Huggingface speech to sentiment with explanations pipeline

In this example we create a Pipeline to chain two huggingface models to allow speech to sentiment functionalityand add an explainer to understand the result.

This example also illustrates how explainers can target pipelines to allow complex explanations flows.

architecture

This example requires ffmpeg package to be installed locally. run make install-requirements for the Python dependencies.

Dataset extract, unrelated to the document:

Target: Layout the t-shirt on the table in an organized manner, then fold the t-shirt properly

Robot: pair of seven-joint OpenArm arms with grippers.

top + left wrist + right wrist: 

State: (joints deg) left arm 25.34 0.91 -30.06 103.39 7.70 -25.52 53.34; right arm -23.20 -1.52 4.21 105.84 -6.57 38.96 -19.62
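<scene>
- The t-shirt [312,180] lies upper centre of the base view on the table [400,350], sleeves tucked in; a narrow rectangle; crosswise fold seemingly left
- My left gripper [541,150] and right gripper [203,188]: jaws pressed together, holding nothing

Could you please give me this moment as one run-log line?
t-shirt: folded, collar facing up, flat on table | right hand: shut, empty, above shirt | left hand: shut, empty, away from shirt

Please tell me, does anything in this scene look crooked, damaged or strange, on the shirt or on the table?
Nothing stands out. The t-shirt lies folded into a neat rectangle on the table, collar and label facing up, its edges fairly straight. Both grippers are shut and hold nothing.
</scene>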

from ipywebrtc import AudioRecorder, CameraStream
import torchaudio
from IPython.display import Audio
import base64
import json
import requests
import os
import time

Create a method to load speech from recorder; transform into mp3 and send at base64 data. On return of the result extract and show the text and sentiment.

reqJson = json.loads('{"inputs":[{"name":"args", "parameters": {"content_type": "base64"}, "data":[],"datatype":"BYTES","shape":[1]}]}')
url = "http://0.0.0.0:9000/v2/models/model/infer"
def infer(resource: str):
    with open('recording.webm', 'wb') as f:
        f.write(recorder.audio.value)
    !ffmpeg -i recording.webm -vn -ab 128k -ar 44100 file.mp3 -y -hide_banner -loglevel panic
    with open("file.mp3", mode='rb') as file:
        fileContent = file.read()
        encoded = base64.b64encode(fileContent)
        base64_message = encoded.decode('utf-8')
    reqJson["inputs"][0]["data"] = [str(base64_message)]
    headers = {"Content-Type": "application/json", "seldon-model": resource}
    response_raw = requests.post(url, json=reqJson, headers=headers)
    j = response_raw.json()
    sentiment = j["outputs"][0]["data"][0]
    text = j["outputs"][1]["data"][0]
    reqId = response_raw.headers["x-request-id"]
    print(reqId)
    os.environ["REQUEST_ID"]=reqId
    print(base64.b64decode(text))
    print(base64.b64decode(sentiment))

Load Huggingface Models

We will load two Huggingface models for speech to text and text to sentiment.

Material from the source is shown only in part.